━━━ EXERCISE MATERIAL ━━━

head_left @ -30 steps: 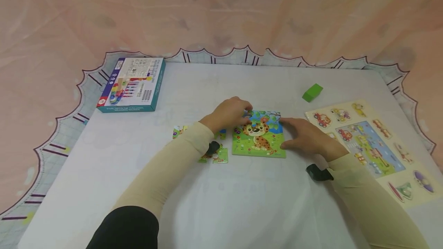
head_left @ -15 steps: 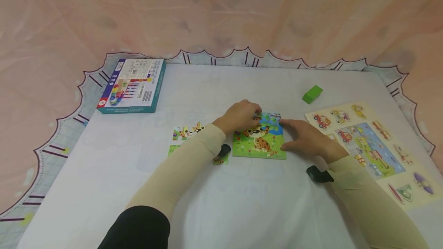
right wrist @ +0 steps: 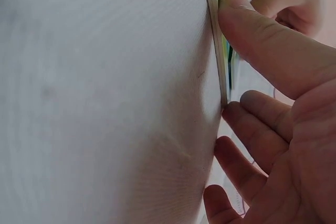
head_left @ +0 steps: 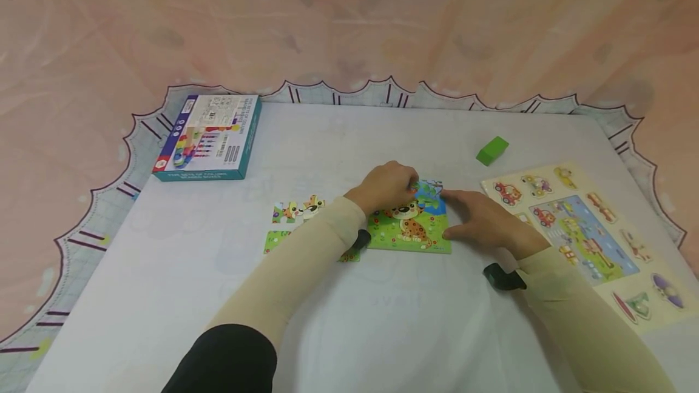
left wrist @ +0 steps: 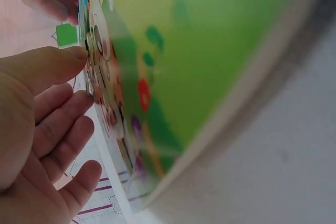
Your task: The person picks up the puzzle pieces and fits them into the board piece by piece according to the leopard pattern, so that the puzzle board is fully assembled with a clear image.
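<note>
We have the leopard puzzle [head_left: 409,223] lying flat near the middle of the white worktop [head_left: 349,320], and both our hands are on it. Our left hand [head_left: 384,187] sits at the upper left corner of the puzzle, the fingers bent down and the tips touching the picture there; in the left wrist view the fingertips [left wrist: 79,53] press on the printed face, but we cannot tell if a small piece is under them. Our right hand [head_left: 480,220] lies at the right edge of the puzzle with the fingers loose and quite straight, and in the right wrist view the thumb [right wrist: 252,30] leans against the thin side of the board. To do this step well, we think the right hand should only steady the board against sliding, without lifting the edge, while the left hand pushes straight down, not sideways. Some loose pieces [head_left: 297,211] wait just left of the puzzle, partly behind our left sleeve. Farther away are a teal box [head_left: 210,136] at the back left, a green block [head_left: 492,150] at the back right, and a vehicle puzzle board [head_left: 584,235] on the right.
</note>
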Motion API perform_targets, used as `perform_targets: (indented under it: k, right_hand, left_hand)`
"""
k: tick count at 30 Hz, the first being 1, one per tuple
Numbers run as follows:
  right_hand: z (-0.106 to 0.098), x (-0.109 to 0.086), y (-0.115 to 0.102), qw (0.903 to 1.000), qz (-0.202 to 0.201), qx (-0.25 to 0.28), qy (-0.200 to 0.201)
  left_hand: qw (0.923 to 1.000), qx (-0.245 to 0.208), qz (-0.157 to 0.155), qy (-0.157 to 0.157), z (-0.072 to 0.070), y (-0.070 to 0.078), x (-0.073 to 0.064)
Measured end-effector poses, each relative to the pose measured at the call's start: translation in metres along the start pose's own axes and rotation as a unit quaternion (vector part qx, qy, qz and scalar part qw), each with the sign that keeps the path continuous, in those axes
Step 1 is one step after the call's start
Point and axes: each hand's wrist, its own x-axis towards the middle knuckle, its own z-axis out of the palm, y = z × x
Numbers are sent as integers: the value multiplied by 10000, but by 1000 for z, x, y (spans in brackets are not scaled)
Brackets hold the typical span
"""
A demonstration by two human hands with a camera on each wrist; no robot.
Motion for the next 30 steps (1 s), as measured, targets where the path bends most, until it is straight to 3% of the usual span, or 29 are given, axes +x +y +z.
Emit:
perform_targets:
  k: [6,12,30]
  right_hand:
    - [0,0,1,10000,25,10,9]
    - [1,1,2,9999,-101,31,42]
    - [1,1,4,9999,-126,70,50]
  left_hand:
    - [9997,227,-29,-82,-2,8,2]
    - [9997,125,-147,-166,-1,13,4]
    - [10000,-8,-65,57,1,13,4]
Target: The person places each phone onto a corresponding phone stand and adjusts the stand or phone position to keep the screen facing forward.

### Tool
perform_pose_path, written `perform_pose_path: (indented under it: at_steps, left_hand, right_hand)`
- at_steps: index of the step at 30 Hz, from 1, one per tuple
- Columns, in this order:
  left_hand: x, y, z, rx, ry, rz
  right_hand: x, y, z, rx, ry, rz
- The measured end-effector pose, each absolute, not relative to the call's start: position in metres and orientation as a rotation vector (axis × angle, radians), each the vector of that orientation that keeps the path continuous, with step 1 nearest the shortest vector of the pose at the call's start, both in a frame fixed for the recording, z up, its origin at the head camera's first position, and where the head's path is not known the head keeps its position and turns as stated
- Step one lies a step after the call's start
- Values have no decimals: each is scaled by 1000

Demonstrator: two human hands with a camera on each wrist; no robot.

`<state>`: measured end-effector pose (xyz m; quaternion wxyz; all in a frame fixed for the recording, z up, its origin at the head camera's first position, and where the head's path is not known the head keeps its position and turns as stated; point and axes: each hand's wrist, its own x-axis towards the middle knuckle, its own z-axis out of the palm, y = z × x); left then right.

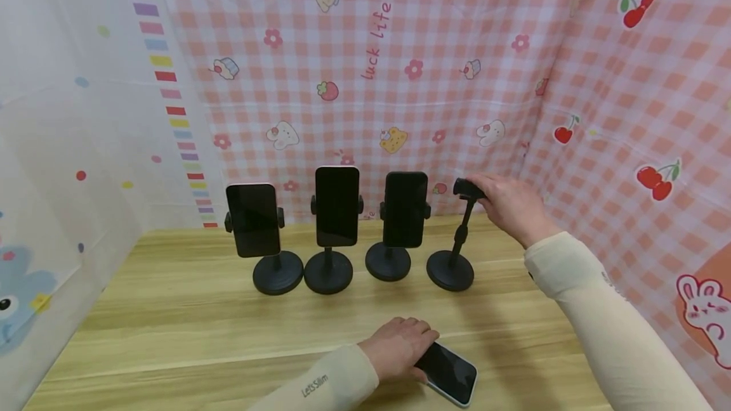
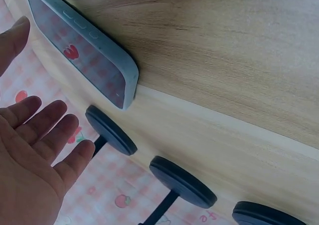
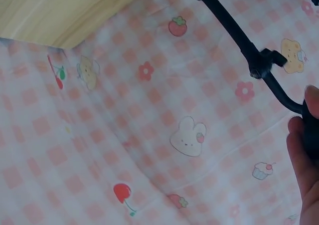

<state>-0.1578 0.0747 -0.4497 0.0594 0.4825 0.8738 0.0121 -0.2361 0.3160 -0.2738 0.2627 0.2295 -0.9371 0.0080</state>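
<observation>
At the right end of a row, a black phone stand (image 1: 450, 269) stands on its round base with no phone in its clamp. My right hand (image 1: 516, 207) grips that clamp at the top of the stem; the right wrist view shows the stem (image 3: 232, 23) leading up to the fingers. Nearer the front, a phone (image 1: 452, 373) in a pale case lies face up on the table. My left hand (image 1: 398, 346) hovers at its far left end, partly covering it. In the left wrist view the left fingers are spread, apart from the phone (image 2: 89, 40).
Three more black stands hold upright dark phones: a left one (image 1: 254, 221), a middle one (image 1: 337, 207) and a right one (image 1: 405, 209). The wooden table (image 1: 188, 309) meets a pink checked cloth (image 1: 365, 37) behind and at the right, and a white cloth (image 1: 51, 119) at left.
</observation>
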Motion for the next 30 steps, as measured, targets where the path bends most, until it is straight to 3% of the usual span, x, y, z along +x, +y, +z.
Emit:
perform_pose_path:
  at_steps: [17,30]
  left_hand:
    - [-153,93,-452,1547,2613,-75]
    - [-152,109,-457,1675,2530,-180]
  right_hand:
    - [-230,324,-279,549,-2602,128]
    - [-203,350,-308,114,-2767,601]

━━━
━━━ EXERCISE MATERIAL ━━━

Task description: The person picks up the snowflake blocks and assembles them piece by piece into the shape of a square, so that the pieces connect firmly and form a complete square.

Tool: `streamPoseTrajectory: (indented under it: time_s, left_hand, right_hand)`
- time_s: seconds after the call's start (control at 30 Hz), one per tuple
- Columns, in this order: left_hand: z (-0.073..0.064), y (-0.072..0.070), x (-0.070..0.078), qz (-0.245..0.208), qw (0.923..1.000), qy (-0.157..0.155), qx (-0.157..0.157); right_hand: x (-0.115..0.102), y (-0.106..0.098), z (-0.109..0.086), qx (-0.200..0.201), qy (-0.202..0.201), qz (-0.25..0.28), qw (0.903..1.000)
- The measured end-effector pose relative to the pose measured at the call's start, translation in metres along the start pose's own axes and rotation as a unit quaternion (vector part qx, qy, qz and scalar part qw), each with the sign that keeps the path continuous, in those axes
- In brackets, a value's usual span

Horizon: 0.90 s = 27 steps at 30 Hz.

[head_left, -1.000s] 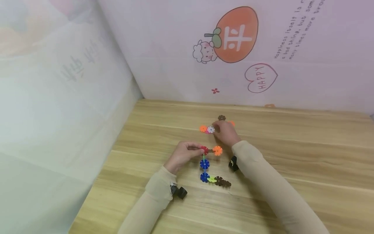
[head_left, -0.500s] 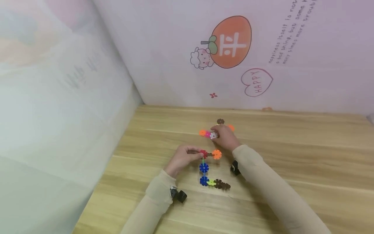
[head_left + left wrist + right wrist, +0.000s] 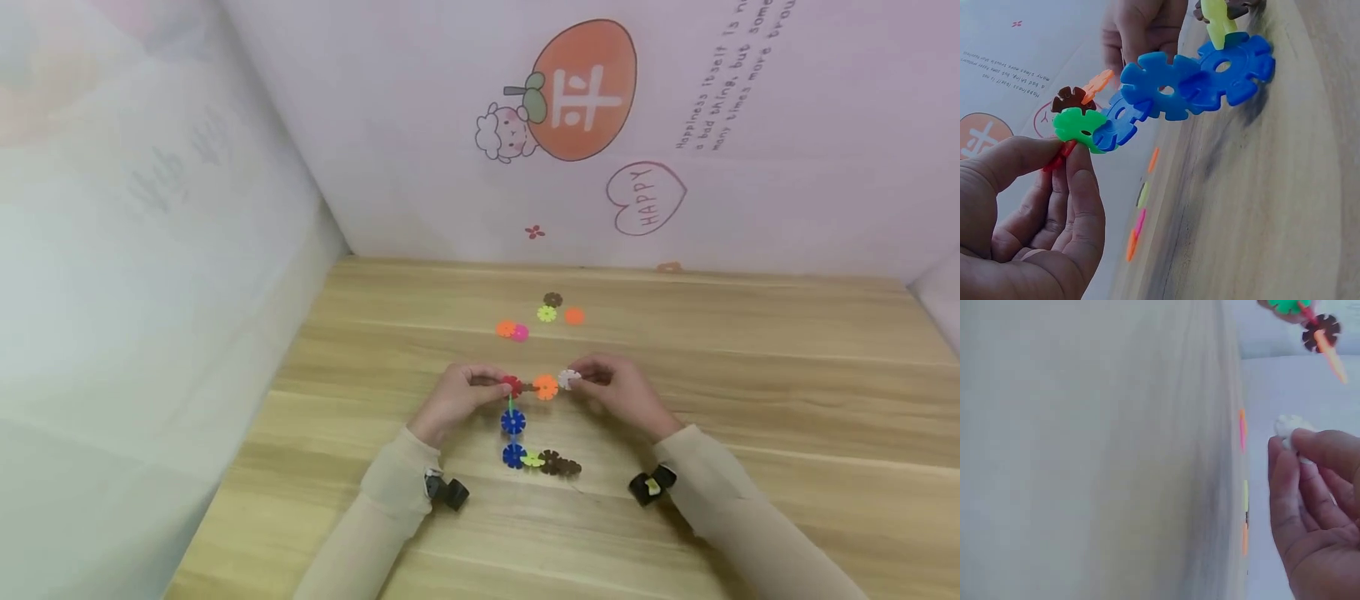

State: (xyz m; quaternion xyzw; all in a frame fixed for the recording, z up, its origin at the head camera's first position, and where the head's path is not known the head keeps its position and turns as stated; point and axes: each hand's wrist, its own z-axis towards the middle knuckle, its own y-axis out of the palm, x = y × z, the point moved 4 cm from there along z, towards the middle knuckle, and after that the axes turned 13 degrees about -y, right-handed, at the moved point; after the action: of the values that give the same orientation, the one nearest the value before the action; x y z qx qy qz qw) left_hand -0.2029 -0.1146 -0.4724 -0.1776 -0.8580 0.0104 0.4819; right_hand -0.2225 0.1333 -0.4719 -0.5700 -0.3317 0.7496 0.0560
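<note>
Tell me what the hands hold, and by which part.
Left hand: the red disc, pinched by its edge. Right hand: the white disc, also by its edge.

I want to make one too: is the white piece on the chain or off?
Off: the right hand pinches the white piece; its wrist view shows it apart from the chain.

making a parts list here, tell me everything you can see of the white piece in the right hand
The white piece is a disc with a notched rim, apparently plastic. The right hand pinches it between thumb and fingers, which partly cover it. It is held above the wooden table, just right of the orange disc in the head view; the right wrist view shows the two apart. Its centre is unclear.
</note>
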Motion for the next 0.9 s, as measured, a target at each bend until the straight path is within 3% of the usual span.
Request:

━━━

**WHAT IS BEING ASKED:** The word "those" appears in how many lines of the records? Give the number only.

**EXPECTED ANSWER:** 2